▶ **TASK GOAL**
Return the following from the records below: each line, word for word, starting with the line that contains "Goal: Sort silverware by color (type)" and going on through the line that contains "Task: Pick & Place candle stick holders", with nothing outside that range.
─── INPUT FOR THIS TASK
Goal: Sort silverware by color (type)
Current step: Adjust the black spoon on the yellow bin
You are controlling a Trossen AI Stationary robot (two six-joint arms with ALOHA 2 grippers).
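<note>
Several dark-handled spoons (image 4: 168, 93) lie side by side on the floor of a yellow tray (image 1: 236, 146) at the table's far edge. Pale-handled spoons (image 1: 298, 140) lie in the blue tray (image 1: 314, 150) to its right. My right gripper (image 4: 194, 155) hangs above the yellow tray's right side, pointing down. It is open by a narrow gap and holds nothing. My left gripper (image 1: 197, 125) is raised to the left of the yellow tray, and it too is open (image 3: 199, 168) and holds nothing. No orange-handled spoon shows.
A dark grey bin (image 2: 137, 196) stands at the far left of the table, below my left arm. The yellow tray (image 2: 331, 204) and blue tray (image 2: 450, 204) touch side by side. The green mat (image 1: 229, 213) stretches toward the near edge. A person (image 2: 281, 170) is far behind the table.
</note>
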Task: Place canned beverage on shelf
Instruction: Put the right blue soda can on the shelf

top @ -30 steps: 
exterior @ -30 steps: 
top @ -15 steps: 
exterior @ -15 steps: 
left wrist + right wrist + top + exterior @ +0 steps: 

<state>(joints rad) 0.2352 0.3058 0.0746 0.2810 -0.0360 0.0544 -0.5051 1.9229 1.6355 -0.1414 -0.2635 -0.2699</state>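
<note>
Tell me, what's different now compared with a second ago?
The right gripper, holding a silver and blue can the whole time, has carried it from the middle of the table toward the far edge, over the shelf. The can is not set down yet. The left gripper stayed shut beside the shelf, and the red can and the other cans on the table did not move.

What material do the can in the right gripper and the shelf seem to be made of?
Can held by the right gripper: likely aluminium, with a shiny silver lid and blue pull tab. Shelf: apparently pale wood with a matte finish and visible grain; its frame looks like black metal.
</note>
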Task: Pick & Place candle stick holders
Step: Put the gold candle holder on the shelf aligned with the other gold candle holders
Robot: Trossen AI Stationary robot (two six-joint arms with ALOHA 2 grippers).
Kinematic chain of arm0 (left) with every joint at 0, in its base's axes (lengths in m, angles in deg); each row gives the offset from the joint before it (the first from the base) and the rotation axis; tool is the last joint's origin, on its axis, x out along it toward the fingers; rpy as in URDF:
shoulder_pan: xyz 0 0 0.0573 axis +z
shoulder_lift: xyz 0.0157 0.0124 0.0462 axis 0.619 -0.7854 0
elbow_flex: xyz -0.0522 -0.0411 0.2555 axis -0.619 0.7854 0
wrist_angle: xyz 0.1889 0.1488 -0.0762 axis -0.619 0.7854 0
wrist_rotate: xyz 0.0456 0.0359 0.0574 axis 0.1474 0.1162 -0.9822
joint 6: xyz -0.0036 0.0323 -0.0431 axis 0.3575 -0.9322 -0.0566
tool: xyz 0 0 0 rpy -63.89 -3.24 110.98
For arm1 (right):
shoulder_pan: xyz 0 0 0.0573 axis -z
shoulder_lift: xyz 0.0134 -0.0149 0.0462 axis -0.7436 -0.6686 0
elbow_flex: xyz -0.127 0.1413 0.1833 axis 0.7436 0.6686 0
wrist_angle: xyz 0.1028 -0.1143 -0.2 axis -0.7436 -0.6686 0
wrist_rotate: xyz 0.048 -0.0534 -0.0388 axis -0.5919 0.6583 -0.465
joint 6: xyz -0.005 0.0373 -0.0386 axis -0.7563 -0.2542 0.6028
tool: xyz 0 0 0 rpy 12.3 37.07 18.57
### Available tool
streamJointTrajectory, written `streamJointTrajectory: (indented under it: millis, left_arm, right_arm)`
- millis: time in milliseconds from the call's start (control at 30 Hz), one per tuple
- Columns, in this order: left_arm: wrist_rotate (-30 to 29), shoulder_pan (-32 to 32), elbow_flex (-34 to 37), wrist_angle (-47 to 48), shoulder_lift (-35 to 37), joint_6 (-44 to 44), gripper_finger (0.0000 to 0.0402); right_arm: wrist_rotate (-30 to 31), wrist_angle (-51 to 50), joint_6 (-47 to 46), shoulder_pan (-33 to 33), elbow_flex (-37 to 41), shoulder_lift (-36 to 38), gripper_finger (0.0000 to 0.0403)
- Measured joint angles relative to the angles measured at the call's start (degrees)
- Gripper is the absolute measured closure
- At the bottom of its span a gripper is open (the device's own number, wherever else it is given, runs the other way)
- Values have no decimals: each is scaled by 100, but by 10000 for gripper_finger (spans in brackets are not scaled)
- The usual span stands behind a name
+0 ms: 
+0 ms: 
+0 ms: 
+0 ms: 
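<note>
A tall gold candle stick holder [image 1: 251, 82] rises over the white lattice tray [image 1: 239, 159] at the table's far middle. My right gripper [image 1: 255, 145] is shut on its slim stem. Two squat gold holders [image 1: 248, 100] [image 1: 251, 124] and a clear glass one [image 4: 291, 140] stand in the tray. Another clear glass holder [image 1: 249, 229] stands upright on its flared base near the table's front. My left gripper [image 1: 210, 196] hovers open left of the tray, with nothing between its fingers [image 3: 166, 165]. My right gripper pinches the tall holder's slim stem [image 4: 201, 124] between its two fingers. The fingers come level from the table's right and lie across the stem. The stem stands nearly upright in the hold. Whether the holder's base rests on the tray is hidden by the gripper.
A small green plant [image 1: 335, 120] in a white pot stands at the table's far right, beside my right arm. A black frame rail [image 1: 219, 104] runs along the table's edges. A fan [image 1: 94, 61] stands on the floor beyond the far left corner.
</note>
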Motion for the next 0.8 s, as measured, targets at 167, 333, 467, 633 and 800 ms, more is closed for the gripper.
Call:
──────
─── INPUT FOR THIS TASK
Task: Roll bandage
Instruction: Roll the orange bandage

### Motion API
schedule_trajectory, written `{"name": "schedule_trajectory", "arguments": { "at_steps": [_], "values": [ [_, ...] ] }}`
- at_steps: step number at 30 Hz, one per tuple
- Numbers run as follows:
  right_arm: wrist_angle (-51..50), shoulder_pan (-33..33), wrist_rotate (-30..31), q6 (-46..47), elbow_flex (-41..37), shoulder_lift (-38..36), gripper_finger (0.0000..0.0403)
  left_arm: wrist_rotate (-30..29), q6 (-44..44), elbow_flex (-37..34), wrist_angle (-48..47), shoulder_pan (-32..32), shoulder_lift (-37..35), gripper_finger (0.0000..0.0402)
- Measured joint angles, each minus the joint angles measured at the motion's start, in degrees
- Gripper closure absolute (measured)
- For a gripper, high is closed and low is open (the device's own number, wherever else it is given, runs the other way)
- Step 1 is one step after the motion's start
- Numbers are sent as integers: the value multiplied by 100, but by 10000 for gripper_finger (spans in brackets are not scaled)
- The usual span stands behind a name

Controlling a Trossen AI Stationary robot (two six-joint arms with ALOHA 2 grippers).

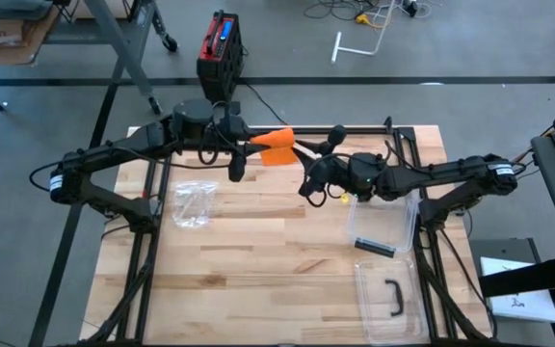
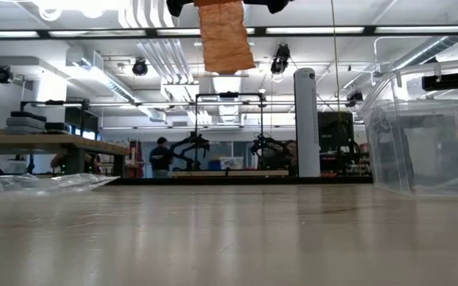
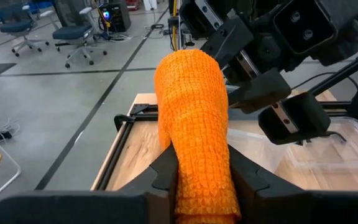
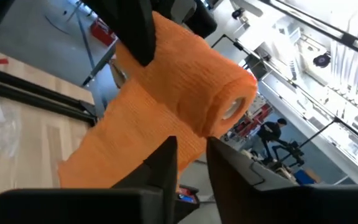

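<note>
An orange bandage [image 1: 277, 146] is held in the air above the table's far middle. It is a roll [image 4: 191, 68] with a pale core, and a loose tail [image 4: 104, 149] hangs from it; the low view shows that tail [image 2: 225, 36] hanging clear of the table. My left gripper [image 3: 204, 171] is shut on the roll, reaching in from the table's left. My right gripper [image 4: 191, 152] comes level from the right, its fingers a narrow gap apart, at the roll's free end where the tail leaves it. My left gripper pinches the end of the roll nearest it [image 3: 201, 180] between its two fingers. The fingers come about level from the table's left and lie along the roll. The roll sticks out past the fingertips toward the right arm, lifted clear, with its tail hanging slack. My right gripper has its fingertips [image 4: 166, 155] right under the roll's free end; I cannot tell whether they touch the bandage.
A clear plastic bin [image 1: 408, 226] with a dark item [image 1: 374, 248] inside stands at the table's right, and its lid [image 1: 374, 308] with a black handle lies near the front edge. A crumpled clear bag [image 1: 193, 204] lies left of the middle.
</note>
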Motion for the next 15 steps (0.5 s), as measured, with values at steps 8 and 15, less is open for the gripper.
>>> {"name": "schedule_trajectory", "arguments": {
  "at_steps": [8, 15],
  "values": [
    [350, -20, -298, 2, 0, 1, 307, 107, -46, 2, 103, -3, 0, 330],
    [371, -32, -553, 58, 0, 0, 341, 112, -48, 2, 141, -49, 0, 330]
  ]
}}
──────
▶ **SOLUTION FOR THIS PROBLEM**
Goal: Sort silverware by color (type)
Current step: Adjust the black spoon on the yellow bin
You are controlling a Trossen AI Stationary robot (two six-joint arms with ALOHA 2 grippers).
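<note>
Several dark-handled spoons (image 4: 168, 93) lie side by side on the floor of a yellow tray (image 1: 236, 146) at the table's far edge. Pale-handled spoons (image 1: 298, 140) lie in the blue tray (image 1: 314, 150) to its right. My right gripper (image 4: 194, 155) hangs above the yellow tray's right side, pointing down. It is open by a narrow gap and holds nothing. My left gripper (image 1: 197, 125) is raised to the left of the yellow tray, and it too is open (image 3: 199, 168) and holds nothing. No orange-handled spoon shows.
A dark grey bin (image 2: 137, 196) stands at the far left of the table, below my left arm. The yellow tray (image 2: 331, 204) and blue tray (image 2: 450, 204) touch side by side. The green mat (image 1: 229, 213) stretches toward the near edge. A person (image 2: 281, 170) is far behind the table.
</note>
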Task: Place canned beverage on shelf
Instruction: Put the right blue soda can on the shelf

top @ -30 steps: 
exterior @ -30 steps: 
top @ -15 steps: 
exterior @ -15 steps: 
left wrist + right wrist + top + exterior @ +0 steps: 

<state>(joints rad) 0.2352 0.3058 0.0746 0.2810 -0.0360 0.0544 -0.5051 1.9229 1.6355 -0.1414 -0.2635 -0.2699</state>
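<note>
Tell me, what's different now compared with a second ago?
The right gripper, holding a silver and blue can the whole time, has carried it from the middle of the table toward the far edge, over the shelf. The can is not set down yet. The left gripper stayed shut beside the shelf, and the red can and the other cans on the table did not move.

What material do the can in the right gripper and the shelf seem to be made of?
Can held by the right gripper: likely aluminium, with a shiny silver lid and blue pull tab. Shelf: apparently pale wood with a matte finish and visible grain; its frame looks like black metal.
</note>
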Task: Pick & Place candle stick holders

No further output is required.